Jeder kennt ihn, den Postboten seines Viertels. Oder die Kassiererin im Supermarkt, die schon jahrelang auf ihrem Platz am Laufband sitzt und verwundert die Augen rollt, wenn mal nicht das Übliche im Einkaufwagen gelandet ist. Beide Jobs, der des Postboten und der Kassiererin, wird es in einer nahen Zukunft nicht mehr geben. Beide Menschen werden ersetzt sein durch maschinengesteuerte Systeme. Roboter oder Drohnen bringen die Post, den Einkauf scannt jeder bitteschön selbst.

Ob man sie nun als Erleichterung empfindet oder als Bedrohung und Konkurrenz: Intelligente Maschinen haben schon heute viele Bereiche der Arbeitswelt erobert. Sie sind Köche in Fast-Food-Restaurants, Polizisten in Dubai, Dirigenten in Pisa und massenhaft Fabrikarbeiter in der Industrie. Im Film von Vincent Lepreux und Martin Mischi ist nicht nur zu sehen, wie sie funktionieren. Die Dokumentionen gibt viel mehr einen Ausblick darauf, wie Künstliche Intelligenz auch weitere Bereiche übernehmen wird.

Ein Beispiel unter anderem aus China zeigt, wie sich jeder eine schöne neue voll technisierte Welt vorstellen darf. In einem Postverteilzentrum transportieren und sortieren 300 Roboter in nur einer Halle jeden Tag 70.000 Pakete. Dreiviertel der Angestellten wurden entlassen. Noch überwachen zehn Angestellte die Maschinen. Doch bald wird es in der Halle menschenleer sein.
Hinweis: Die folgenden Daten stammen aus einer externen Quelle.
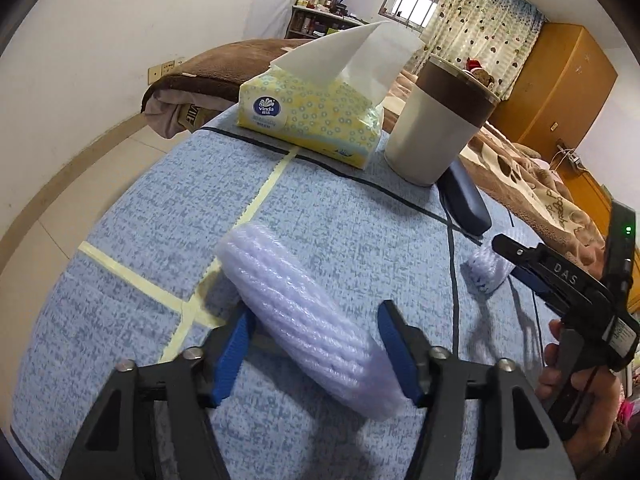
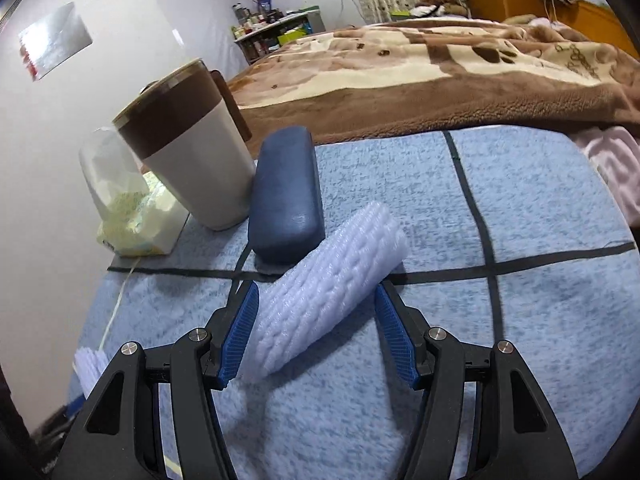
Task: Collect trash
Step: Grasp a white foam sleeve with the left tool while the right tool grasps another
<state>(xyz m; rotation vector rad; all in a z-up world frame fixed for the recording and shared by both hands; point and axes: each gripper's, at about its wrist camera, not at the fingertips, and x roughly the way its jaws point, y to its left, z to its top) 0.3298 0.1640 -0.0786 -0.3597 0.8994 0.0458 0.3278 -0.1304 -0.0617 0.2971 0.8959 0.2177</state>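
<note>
A white foam net sleeve lies slanted on the blue tablecloth, between the blue pads of my left gripper. Both pads touch it, the left near its side and the right at its near end. A second foam net sleeve lies slanted between the pads of my right gripper, whose right pad stands a little apart from it. The left wrist view shows that sleeve resting on the cloth under my right gripper, which a person's hand holds.
At the table's far side stand a yellow tissue pack, a white and brown lidded cup and a dark blue glasses case. Tape lines cross the cloth. A bed with a brown blanket lies just beyond the table.
</note>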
Welche sozialen, gesellschaftlichen und politischen Folgen wird das alles haben? Im Anschluss an die Wissenschaftsdoku am Donnerstagabend bei 3sat diskutiert Gert Scobel auch dieses Thema an. In seiner Diskussionsrunde ab 21 Uhr beschäftigt sich der Gastgeber diesmal mit einem "Bewusstsein für Roboter". In seiner Runde sind unter anderem Wissenschaftler und IT-Experten. Sie zählen beispielsweise auf, dass sich jedes Jahr die Menge an Daten, die die User produzieren, verdoppeln. Und genau so würden sich auch die Chancen erhöhen, autonome informationsverarbeitende Systeme zu entwickeln.